**Try it**
Your answer should give again, exactly, the lines from the beginning of the entries below through the line containing "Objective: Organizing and". It must contain no pictures.

*** Dataset content ***

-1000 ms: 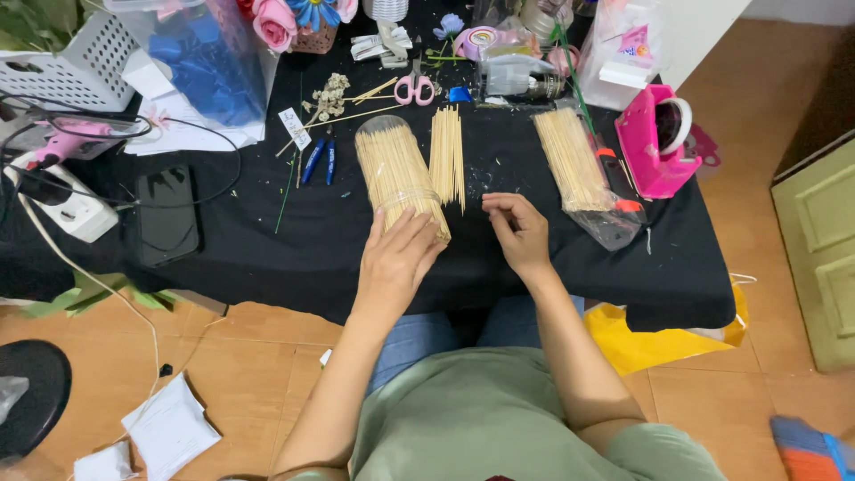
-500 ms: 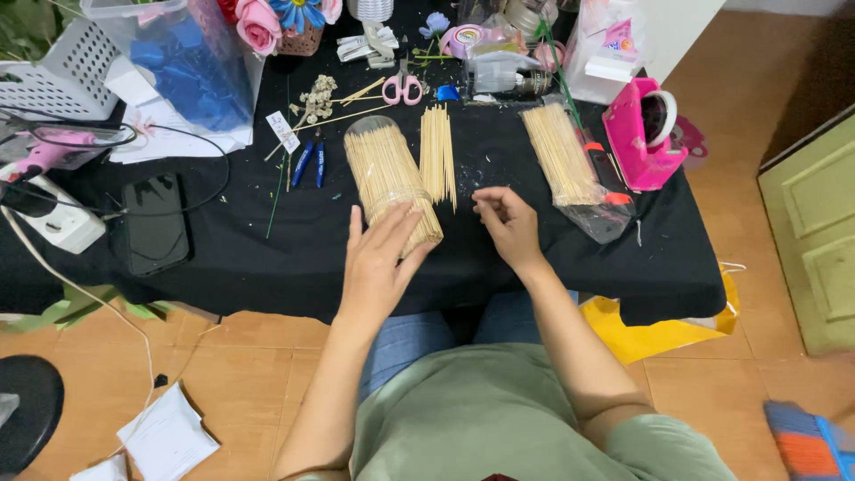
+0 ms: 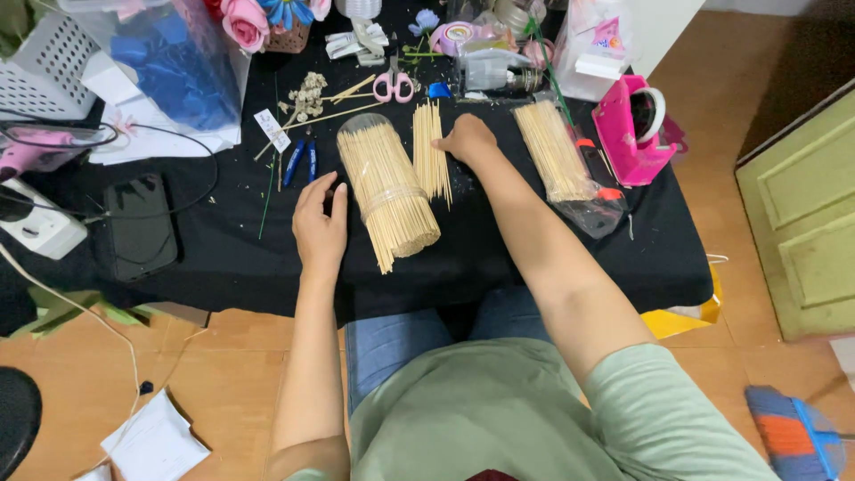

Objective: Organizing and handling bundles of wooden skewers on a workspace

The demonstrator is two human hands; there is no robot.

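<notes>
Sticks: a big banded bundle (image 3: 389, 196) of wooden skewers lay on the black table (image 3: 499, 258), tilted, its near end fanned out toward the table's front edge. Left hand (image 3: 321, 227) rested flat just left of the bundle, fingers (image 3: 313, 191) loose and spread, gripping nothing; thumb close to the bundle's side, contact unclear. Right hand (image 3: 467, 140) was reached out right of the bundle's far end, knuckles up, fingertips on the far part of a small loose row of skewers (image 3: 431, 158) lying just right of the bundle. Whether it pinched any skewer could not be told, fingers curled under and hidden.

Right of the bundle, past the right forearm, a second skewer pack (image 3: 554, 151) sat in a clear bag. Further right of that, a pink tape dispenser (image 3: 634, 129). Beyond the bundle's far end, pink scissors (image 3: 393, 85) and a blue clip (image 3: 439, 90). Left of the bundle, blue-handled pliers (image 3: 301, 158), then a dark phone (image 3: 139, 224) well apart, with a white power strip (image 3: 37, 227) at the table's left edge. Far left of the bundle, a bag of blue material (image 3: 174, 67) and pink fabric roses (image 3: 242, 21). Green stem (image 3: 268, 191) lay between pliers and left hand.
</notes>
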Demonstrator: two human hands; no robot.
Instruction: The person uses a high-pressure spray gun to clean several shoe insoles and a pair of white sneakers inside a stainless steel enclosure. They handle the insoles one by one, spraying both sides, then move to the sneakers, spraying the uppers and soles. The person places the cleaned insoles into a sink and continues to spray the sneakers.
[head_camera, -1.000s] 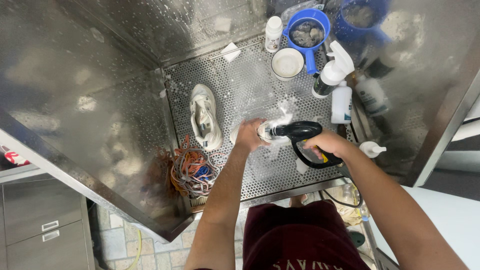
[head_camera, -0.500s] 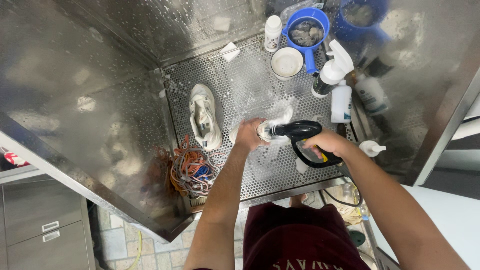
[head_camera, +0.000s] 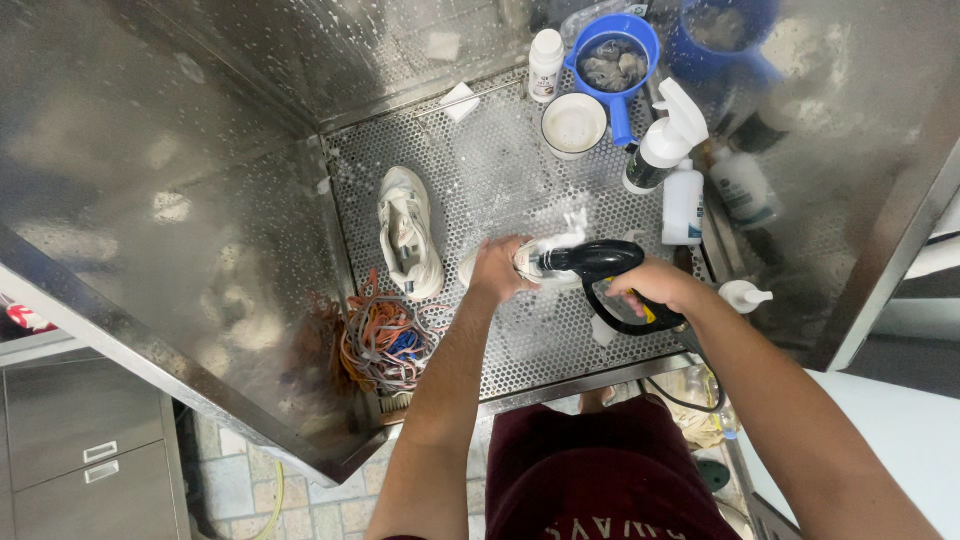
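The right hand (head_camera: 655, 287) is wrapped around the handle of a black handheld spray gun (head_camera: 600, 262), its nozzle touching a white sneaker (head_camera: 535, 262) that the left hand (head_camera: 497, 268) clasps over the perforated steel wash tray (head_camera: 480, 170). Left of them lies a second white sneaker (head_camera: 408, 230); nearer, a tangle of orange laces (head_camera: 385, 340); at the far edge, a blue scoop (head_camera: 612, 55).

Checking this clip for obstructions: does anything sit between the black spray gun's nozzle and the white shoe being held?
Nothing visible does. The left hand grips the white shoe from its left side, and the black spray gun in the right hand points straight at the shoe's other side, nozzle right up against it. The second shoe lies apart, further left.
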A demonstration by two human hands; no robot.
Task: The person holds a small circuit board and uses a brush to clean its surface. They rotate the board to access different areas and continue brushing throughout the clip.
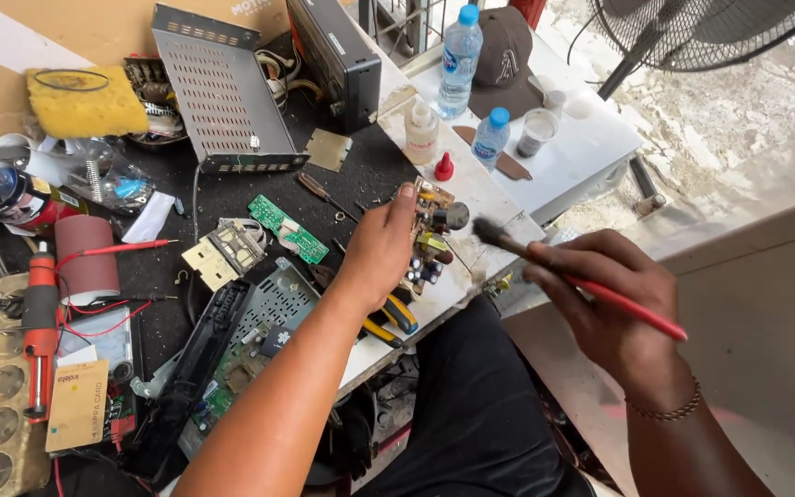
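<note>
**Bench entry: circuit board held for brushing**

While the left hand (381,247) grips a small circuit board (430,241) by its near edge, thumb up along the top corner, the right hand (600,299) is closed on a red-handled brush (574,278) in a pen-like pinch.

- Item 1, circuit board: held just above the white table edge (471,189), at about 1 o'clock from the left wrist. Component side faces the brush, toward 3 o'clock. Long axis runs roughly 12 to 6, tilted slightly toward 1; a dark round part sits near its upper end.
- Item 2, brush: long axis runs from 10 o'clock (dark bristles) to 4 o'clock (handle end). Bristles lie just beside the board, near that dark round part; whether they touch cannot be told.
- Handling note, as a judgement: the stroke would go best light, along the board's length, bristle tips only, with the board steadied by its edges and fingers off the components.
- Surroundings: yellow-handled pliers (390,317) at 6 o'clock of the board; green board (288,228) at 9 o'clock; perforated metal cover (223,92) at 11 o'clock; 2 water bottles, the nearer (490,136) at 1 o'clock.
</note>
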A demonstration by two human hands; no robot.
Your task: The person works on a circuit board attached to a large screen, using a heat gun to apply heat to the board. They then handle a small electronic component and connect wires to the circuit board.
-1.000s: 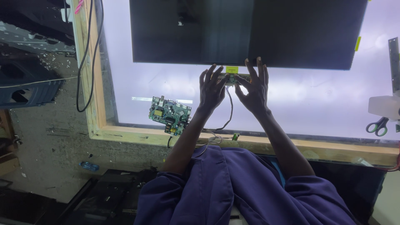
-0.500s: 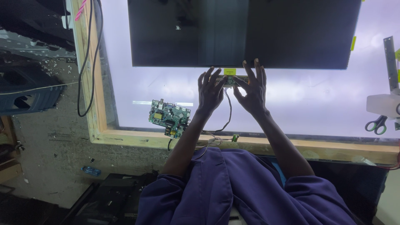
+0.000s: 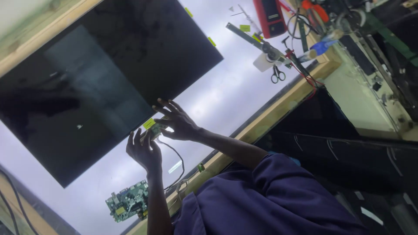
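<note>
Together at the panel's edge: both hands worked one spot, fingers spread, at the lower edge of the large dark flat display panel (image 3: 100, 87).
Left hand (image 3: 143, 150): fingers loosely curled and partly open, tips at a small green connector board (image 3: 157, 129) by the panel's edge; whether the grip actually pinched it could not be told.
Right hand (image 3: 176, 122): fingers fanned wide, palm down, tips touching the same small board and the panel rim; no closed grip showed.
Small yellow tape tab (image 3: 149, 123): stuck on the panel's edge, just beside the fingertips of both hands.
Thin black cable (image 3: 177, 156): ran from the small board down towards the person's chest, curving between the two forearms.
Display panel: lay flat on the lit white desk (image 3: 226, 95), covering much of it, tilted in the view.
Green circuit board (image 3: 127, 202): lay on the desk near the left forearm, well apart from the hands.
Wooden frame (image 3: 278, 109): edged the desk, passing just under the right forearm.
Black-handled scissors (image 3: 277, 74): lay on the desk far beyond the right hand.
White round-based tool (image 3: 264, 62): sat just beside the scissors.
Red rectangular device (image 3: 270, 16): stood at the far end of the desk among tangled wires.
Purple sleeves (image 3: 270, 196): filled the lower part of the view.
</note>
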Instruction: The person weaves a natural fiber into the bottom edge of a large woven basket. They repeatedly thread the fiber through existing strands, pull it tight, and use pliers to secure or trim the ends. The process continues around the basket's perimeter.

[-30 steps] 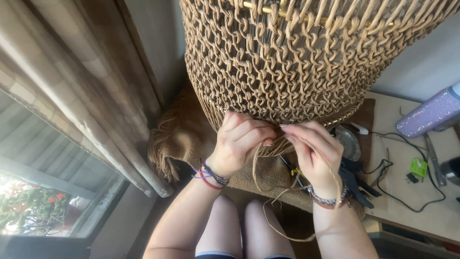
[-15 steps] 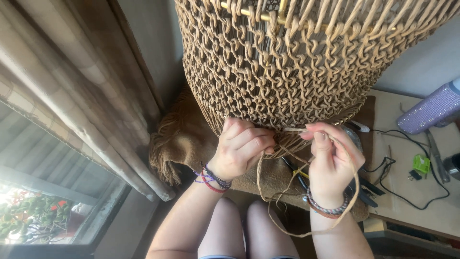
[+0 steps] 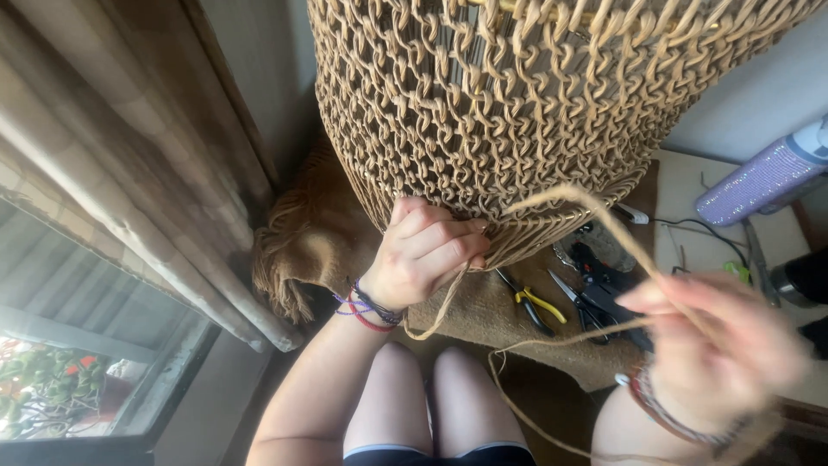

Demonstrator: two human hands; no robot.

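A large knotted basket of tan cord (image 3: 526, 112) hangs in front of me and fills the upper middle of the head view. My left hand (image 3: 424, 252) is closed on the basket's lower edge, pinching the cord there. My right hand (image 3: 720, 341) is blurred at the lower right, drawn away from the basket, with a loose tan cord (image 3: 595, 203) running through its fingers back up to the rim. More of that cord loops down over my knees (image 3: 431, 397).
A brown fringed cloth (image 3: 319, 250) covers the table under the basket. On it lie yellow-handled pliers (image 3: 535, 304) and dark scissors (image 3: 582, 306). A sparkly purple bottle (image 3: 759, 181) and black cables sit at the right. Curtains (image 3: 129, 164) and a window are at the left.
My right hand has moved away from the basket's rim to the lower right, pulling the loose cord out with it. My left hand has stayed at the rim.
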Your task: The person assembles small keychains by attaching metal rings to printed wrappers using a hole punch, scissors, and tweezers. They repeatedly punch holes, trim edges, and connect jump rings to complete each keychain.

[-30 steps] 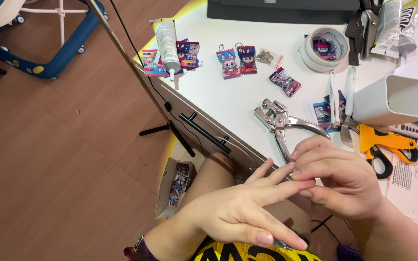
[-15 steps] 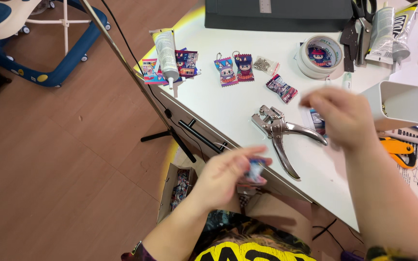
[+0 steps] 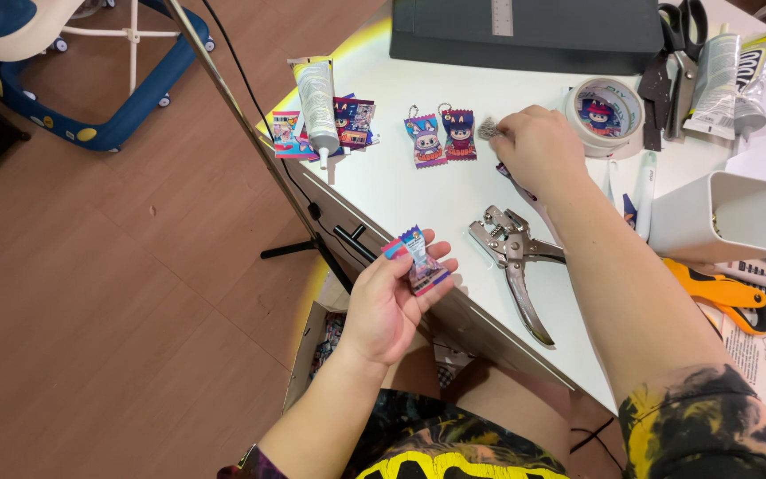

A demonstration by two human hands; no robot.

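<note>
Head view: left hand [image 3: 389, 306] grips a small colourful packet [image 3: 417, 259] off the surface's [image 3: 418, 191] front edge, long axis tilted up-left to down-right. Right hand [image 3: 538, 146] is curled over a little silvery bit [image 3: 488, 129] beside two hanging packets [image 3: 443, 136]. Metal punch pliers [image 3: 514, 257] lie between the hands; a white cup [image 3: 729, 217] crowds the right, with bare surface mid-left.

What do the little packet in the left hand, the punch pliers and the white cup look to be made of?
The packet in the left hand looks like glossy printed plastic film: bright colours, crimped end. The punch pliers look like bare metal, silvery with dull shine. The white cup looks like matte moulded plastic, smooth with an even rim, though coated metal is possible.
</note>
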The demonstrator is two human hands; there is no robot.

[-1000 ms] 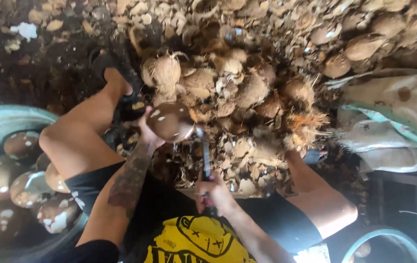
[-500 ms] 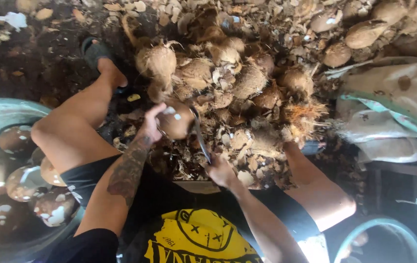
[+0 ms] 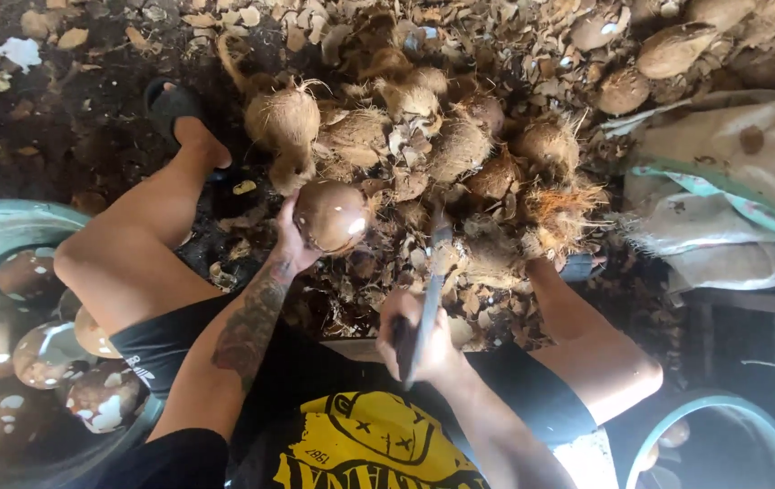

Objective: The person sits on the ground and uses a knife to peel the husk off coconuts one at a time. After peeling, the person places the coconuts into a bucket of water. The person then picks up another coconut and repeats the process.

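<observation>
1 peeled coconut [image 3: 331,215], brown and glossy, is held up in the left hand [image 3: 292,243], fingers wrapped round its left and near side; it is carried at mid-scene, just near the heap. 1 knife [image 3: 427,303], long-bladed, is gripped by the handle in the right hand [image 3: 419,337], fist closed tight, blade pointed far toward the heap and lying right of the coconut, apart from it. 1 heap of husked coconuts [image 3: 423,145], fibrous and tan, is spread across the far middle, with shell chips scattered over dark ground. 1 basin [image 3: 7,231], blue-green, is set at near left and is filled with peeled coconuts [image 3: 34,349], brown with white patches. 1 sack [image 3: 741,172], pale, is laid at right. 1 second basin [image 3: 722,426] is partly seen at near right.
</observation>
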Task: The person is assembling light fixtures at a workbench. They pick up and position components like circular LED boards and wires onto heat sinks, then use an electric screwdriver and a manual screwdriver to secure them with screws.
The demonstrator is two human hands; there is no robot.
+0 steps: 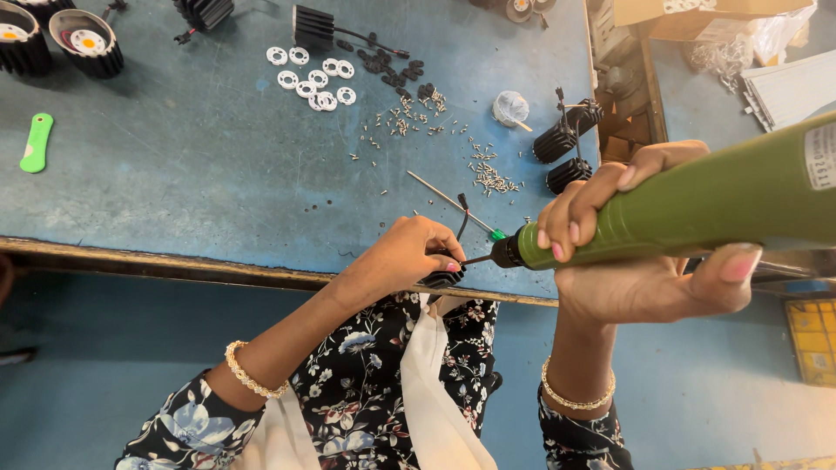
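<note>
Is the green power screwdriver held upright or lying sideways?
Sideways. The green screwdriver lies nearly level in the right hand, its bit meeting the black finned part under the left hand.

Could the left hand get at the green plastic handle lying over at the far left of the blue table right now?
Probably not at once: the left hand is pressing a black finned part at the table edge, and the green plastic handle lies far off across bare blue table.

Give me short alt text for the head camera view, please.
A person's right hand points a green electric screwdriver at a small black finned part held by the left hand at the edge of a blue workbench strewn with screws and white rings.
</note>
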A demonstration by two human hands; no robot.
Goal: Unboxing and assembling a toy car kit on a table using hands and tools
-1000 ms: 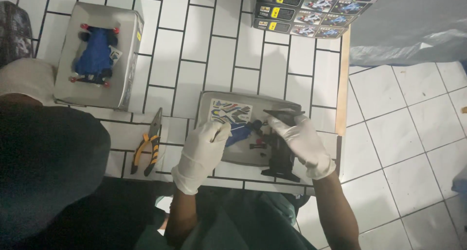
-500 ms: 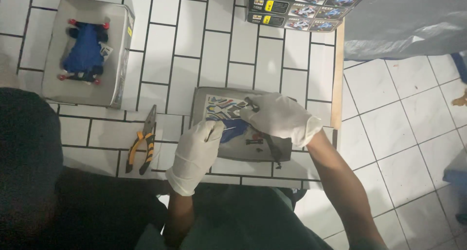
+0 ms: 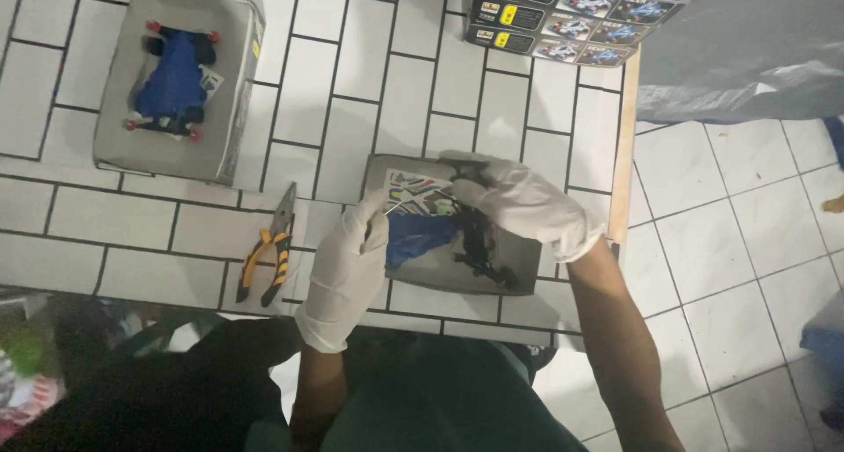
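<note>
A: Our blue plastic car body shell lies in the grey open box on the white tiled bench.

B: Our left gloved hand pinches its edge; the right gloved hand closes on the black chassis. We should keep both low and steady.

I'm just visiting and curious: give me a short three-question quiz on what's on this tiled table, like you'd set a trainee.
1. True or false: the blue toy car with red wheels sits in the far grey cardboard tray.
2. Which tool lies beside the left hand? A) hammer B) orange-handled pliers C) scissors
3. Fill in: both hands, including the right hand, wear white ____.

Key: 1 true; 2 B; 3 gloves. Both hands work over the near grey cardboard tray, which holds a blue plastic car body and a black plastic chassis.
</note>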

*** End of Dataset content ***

**Result of this task**
-1000 ms: 
-500 ms: 
+0 ms: 

Objective: Organizing and handling bundles of wooden skewers on a workspace

The response has been given in full.